Output the material exactly, with every line intact.

Provided material -
··········

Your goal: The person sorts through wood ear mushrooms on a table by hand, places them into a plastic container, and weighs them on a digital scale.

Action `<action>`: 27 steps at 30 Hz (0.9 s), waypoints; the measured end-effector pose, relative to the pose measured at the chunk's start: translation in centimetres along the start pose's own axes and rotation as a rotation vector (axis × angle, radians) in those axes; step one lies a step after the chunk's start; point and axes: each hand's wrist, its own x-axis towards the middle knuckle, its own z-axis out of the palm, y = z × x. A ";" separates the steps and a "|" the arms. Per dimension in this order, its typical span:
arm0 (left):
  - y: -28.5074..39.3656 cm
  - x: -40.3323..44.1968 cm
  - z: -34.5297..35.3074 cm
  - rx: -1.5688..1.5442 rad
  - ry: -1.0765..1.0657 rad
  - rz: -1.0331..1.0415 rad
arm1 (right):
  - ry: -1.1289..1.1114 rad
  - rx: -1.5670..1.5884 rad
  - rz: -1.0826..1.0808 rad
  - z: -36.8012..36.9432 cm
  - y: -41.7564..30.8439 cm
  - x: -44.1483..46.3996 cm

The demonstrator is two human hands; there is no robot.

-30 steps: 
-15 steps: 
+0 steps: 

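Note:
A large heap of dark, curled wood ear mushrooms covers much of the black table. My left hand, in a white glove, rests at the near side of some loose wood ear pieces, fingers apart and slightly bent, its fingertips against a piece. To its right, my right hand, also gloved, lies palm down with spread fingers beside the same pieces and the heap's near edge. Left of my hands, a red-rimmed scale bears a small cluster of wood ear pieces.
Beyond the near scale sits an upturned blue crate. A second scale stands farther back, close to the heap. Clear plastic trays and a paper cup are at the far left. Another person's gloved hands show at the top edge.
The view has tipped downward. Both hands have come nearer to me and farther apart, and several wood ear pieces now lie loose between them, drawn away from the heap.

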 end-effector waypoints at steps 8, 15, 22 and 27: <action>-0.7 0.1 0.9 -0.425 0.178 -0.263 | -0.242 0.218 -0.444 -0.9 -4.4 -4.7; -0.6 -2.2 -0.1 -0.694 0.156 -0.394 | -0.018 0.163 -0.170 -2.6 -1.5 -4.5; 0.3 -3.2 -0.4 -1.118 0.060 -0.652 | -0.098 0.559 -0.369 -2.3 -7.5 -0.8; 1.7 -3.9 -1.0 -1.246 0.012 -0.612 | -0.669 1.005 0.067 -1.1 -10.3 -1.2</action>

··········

Task response -
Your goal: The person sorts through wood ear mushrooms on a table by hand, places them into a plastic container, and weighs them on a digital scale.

Action `<action>`: 27 steps at 30 Hz (0.9 s), waypoints; the measured end-effector pose, relative to the pose measured at the chunk's start: translation in centimetres along the start pose's own axes and rotation as a rotation vector (axis × angle, radians) in those axes; step one lies a step after the chunk's start; point and axes: each hand's wrist, its own x-axis towards the middle knuckle, its own z-axis out of the palm, y = z × x. A ";" separates the steps and a "|" the arms. Per dimension in this order, its typical span:
arm0 (left):
  - y: -28.5074..39.3656 cm
  - x: -40.3323..44.1968 cm
  - z: -34.5297..35.3074 cm
  - rx: -1.5688..1.5442 rad
  - ry: -1.0765..1.0657 rad
  - rz: -1.0331..1.0415 rad
arm1 (right):
  - ry: -1.1289..1.1114 rad
  - rx: -1.5670..1.5884 rad
  - rz: -1.0826..1.0808 rad
  - z: -36.8012..36.9432 cm
  - y: -41.7564..30.8439 cm
  - x: -44.1483..46.3996 cm

The demonstrator is two human hands; there is no robot.

-30 steps: 
-15 steps: 
+0 steps: 

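Note:
A large heap of dark, curled wood ear mushrooms covers much of the black table. My left hand, in a white glove, rests at the near side of some loose wood ear pieces, fingers apart and slightly bent, its fingertips against a piece. To its right, my right hand, also gloved, lies palm down with spread fingers beside the same pieces and the heap's near edge. Left of my hands, a red-rimmed scale bears a small cluster of wood ear pieces.
Beyond the near scale sits an upturned blue crate. A second scale stands farther back, close to the heap. Clear plastic trays and a paper cup are at the far left. Another person's gloved hands show at the top edge.
The view has tipped downward. Both hands have come nearer to me and farther apart, and several wood ear pieces now lie loose between them, drawn away from the heap.
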
 end-effector waypoints at steps 8, 15, 22 and 27: <action>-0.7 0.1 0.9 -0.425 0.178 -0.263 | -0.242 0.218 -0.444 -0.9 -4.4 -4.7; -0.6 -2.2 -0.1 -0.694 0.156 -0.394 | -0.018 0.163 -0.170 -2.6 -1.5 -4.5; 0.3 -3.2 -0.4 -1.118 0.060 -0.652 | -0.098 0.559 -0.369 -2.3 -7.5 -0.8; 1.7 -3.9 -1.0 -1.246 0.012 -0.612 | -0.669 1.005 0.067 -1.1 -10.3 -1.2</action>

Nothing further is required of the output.